■ **EXERCISE BRIEF**
Repeat exactly the lines below that lie between the line with "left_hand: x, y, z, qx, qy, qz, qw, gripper" and the line with "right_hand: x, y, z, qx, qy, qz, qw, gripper", counting both of those lines as part of the answer.

□ □ □ □ □ □ □

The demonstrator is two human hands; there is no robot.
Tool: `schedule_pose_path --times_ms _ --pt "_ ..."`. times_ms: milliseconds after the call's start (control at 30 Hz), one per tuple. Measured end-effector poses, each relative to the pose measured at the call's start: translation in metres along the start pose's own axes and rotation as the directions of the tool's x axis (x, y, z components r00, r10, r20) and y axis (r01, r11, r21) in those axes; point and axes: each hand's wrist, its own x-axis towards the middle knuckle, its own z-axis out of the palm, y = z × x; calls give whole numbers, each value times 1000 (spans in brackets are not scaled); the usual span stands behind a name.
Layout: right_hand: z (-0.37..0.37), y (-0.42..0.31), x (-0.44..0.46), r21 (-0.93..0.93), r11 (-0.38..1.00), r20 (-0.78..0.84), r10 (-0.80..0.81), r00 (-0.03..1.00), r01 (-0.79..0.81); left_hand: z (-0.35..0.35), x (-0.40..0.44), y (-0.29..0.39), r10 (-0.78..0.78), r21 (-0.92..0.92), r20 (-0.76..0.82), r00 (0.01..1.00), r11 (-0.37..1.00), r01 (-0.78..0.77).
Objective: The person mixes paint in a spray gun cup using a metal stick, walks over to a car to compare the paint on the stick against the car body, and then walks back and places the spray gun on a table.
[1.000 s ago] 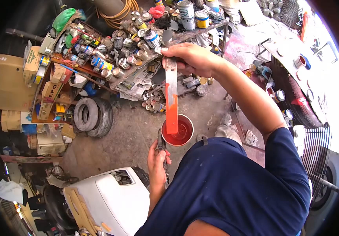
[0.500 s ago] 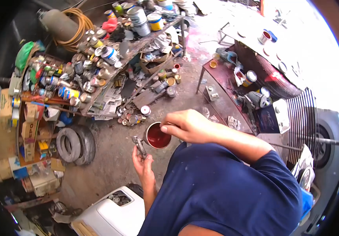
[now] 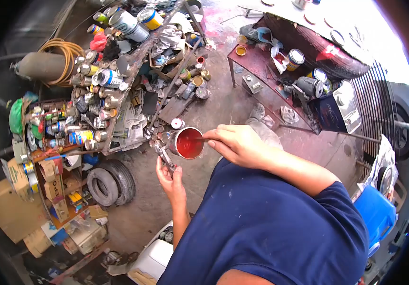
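My left hand (image 3: pixel 171 179) is closed round the grey metal handle of what looks like a paint spray gun (image 3: pixel 166 156). Beside it, a round metal cup (image 3: pixel 175 147) with red paint (image 3: pixel 190 144) inside is tilted so its mouth faces me; it seems joined to the gun, though the joint is hard to see. My right hand (image 3: pixel 233 145) is at the cup's right rim, fingers pinched on a thin stirring stick (image 3: pixel 201 138) that reaches into the paint. Most of the stick is hidden by my fingers and the paint.
Left, a shelf holds many paint cans (image 3: pixel 112 78). Tyres (image 3: pixel 112 183) lie on the floor below it, near cardboard boxes (image 3: pixel 14 204). At right stand a red-stained bench (image 3: pixel 256 61), a dark blue rectangular tin (image 3: pixel 335 114) and a blue jug (image 3: pixel 375 213). A white panel (image 3: pixel 154 261) lies low in front.
The view has turned and shifted. My right hand has moved from above the cup to its right rim, and the stick now shows. The cup's mouth has more light on its red paint.
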Motion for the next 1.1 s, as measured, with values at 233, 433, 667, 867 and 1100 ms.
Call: schedule_pose_path --times_ms 233,433,667,867,1100 --pt "-24 36 19 107 994 -60 21 998 -14 36 37 22 30 84 29 999 996 -32" --pt "-60 65 46 114 993 -53 51 997 -45 81 67 45 21 113 37 999 993 -25" --pt "-114 95 62 112 985 -82 137 987 -128 144 97 60 41 124 78 996 991 -51" --pt "-155 135 53 121 968 -186 241 952 -221 202 124 48 -5 139 216 976 990 -25" --pt "-194 169 37 53 902 -362 418 833 -429 308 174 -27 -131 36 476 869 991 129"
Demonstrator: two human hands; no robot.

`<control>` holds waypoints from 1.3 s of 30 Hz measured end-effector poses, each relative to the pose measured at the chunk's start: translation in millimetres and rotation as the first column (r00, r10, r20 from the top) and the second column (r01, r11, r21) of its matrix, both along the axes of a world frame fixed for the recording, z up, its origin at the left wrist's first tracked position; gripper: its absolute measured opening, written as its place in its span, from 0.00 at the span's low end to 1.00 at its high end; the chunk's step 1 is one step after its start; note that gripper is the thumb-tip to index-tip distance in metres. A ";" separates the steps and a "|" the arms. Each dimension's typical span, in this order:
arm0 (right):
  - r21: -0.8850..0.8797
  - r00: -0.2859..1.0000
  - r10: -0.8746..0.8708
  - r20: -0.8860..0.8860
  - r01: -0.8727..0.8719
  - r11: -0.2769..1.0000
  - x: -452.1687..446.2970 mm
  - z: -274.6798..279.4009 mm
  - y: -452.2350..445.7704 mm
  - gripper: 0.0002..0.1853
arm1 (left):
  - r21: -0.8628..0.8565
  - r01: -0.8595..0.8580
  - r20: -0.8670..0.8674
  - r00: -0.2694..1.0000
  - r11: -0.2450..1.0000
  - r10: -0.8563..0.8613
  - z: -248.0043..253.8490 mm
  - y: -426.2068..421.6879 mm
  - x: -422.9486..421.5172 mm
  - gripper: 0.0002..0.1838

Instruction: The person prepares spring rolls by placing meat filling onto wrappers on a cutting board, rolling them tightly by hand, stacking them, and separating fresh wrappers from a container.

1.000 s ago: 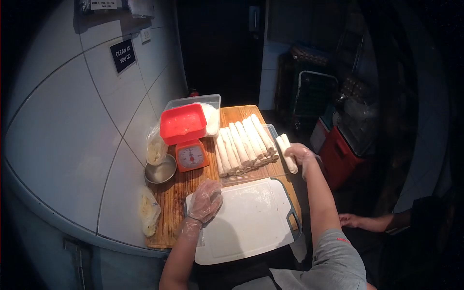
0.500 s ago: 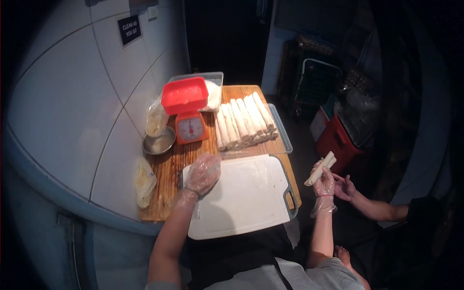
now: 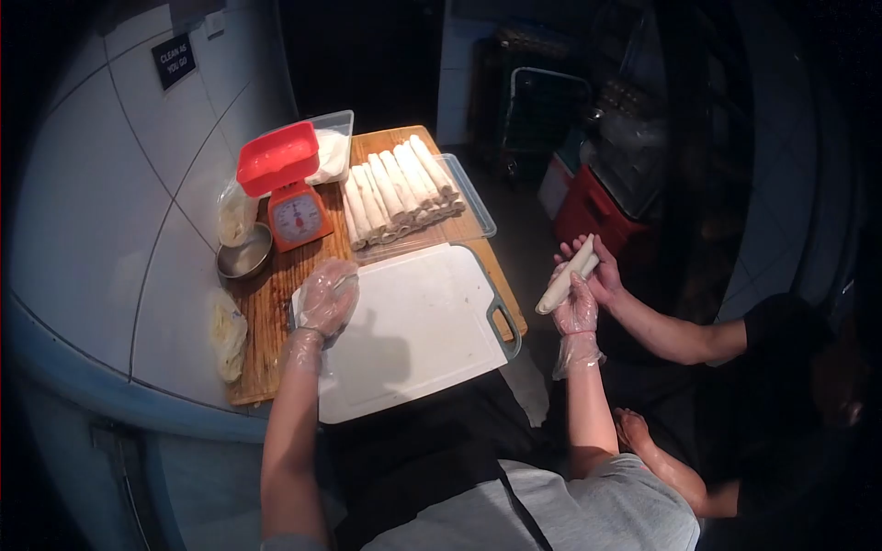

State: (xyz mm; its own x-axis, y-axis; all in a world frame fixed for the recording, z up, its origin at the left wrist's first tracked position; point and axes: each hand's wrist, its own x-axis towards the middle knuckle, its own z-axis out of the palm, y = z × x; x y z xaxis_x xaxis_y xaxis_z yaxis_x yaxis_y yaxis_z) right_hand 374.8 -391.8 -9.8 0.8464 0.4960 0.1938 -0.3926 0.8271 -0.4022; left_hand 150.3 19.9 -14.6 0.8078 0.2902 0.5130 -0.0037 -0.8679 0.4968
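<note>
My right hand (image 3: 576,308), in a clear plastic glove, holds a long white roll (image 3: 567,275) that looks like an uncooked spring roll. It is off to the right of the table, tilted up. Another person's bare hand (image 3: 606,271) is right behind the roll, with fingers spread and apparently touching its upper end. My left hand (image 3: 329,296), gloved too, rests on the left corner of the white cutting board (image 3: 413,321). Its fingers look loosely bent, with nothing visible in them.
Similar rolls (image 3: 395,184) lie stacked on a clear plastic lid (image 3: 473,207). An orange kitchen scale (image 3: 299,219) carries a red tray (image 3: 278,156). A metal bowl (image 3: 246,255) and plastic bags (image 3: 228,335) line the wall side. A red crate (image 3: 593,216) stands on the floor.
The view has shifted, so the table appears further left. The other person's hand has moved up from beside my right wrist to the roll. My left hand stays on the board's corner.
</note>
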 end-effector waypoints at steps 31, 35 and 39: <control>-0.279 -0.021 0.734 0.678 0.918 0.283 -89.3 14.4 140.1 0.33 | 0.033 0.004 0.010 1.000 0.999 -0.004 -8.4 1.1 1.9 0.19; -0.261 -0.029 0.701 0.713 0.917 0.303 -87.4 10.7 137.9 0.30 | 0.189 -0.284 0.131 0.956 0.940 0.263 18.6 -3.8 -26.9 0.21; -0.259 -0.025 0.684 0.729 0.915 0.310 -86.0 7.2 137.5 0.30 | 0.237 -0.720 0.117 0.688 0.653 0.716 80.5 -10.3 -106.6 0.26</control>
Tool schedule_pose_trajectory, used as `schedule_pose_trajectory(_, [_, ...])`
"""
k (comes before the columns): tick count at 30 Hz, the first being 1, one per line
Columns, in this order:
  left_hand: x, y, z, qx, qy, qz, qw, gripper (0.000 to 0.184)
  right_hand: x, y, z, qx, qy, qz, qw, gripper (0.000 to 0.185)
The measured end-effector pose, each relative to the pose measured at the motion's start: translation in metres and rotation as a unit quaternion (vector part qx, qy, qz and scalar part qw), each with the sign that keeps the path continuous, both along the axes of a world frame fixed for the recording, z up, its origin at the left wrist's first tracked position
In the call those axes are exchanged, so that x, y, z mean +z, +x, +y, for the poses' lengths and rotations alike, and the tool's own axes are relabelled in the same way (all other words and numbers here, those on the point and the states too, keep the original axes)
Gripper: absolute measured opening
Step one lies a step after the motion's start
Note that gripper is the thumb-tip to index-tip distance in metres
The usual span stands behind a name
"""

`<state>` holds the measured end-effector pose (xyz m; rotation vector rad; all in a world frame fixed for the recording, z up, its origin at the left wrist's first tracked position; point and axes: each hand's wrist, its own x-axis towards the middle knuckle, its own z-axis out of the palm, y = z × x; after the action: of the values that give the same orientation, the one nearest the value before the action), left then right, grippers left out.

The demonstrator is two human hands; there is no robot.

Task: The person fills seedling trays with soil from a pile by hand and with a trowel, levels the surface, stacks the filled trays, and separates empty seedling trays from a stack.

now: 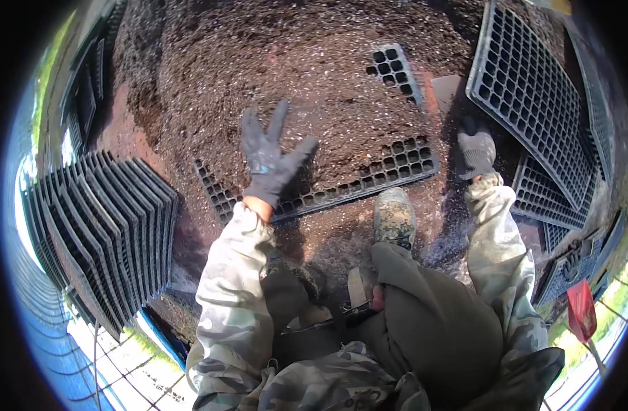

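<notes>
My left hand [269,161], in a dark glove, is open with its fingers spread over the potting soil [314,89]. Beneath it lies a black seedling tray [355,185], largely covered by soil, with bare cells along its near edge and right corner. My right hand [477,152], in a grey glove, is off the tray's right end, beside a large seedling tray [526,82] that leans at the right. Its fingertips are lost in dark shade, so I cannot make out their grip. Another tray [396,68] lies partly buried in the soil farther back.
A stack of black trays [108,226] stands on edge at the left. More trays [547,192] lie at the right under the leaning one. A red scoop-like tool [582,312] is at the lower right. My boot [395,216] touches the front tray's near edge.
</notes>
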<state>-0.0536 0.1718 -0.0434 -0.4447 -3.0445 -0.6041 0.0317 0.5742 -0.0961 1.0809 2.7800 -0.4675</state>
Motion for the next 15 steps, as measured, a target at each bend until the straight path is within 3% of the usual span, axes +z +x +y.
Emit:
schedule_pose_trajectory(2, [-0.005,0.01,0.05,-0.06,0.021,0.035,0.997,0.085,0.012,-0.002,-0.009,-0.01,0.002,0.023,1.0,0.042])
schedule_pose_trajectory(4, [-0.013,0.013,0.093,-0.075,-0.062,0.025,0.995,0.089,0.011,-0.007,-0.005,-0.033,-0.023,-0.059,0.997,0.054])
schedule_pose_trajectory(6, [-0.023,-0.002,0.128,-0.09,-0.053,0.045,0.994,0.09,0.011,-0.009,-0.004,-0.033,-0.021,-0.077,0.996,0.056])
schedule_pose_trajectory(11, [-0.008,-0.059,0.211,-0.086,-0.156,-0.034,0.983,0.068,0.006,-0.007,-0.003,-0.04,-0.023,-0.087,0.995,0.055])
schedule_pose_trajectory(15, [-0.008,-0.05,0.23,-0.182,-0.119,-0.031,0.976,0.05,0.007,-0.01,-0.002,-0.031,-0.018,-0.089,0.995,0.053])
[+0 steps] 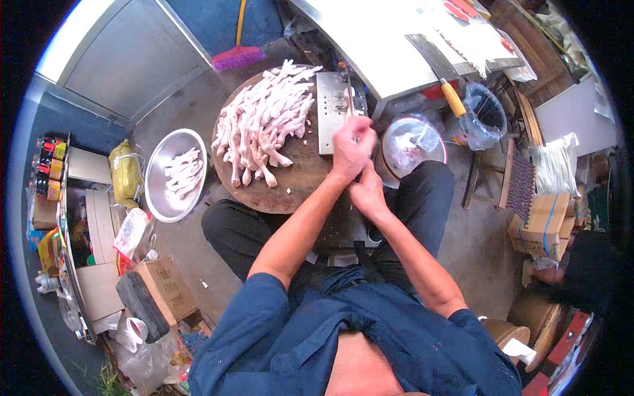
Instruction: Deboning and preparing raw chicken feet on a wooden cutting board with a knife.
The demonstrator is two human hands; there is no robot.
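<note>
Over the near right edge of a perforated steel cutter plate (326, 111), my left hand (352, 146) is bent with its fingers curled. Whether it holds anything is hidden. The cutter's upright blade (351, 94) runs toward me and passes under that hand. In line with it, my right hand (367, 190) is closed in a fist around what appears to be the cutter's handle, which the fingers cover. Left of the plate, a large heap of pale chicken feet (267, 119) lies on a round wooden chopping block (292, 190), with small scraps nearby.
A steel bowl (176, 210) with more chicken feet stands on the floor at left. Right of the block is a red-rimmed bucket (443, 148) with a plastic bag. A cleaver (436, 62) lies on the white table (366, 44), its handle overhanging. A purple broom (238, 57) stands behind.
</note>
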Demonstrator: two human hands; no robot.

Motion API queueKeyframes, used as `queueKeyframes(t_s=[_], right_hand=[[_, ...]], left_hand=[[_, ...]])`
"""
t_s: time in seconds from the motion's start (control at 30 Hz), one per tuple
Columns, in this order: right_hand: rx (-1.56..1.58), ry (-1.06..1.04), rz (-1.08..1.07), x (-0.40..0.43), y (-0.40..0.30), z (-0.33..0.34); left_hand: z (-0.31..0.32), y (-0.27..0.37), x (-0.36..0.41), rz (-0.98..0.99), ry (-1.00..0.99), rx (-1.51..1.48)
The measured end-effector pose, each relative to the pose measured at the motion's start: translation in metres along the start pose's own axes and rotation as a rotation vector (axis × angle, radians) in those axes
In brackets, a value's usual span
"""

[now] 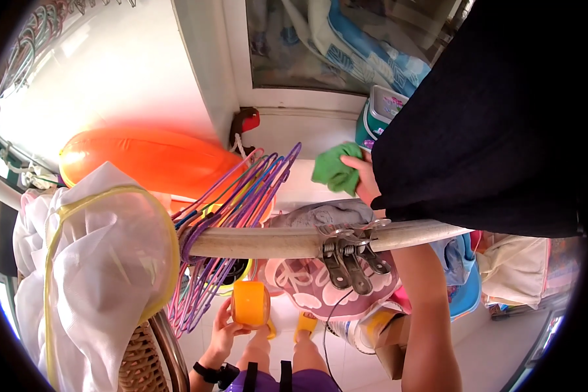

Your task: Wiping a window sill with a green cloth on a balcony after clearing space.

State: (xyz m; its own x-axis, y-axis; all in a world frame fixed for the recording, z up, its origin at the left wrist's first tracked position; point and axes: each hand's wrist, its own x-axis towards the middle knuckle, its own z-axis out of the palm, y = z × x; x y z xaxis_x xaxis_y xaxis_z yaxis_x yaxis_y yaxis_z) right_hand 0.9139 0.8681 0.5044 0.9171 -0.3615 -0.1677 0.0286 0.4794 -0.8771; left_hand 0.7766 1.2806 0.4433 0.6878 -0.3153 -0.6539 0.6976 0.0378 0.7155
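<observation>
My left hand grips a yellow-orange cylindrical object, low in front of my legs. I cannot tell whether it is a container or a roll. A crumpled green cloth is in my right hand, beyond the pale hanging rail. My right arm passes under that rail, and a black hanging garment hides part of the right hand. Just past the cloth stands a teal lidded bucket. Below the cloth lies a grey fabric bundle.
Colourful hangers and several metal clips hang on the rail. A white mesh item with yellow trim fills the left, before an orange inflated float. A blue basin stands at right; a cardboard piece sits near my right forearm.
</observation>
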Motion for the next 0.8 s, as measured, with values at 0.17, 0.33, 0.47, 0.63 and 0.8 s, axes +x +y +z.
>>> queueKeyframes(t_s=[0.17,0.33,0.47,0.63,0.8], right_hand=[[-1.019,0.153,-1.071,0.052,-0.006,0.037],[-1.612,0.446,-0.892,0.089,0.048,0.012],[-1.485,0.276,-0.809,0.110,0.047,0.006],[-1.414,0.080,-0.708,0.110,0.033,0.022],[-1.321,-0.352,-0.571,0.120,0.021,0.051]], left_hand=[[0.001,0.001,-0.004,-0.015,0.021,-0.011],[0.000,-0.002,-0.006,0.001,0.031,-0.012],[-0.004,0.001,-0.012,-0.003,0.059,0.036],[-0.008,0.000,-0.013,-0.010,0.084,0.044],[-0.007,-0.007,-0.014,0.002,0.123,0.018]])
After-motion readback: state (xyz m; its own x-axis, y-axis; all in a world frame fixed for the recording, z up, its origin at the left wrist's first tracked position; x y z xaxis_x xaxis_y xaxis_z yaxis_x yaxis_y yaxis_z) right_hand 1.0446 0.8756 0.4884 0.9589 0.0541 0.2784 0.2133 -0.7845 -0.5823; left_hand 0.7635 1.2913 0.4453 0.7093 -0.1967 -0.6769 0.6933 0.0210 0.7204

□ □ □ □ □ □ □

■ **YOUR RESPONSE**
  left_hand: x, y, z, qx, qy, qz, qw, gripper (0.000 to 0.184)
  right_hand: x, y, z, qx, qy, qz, qw, gripper (0.000 to 0.185)

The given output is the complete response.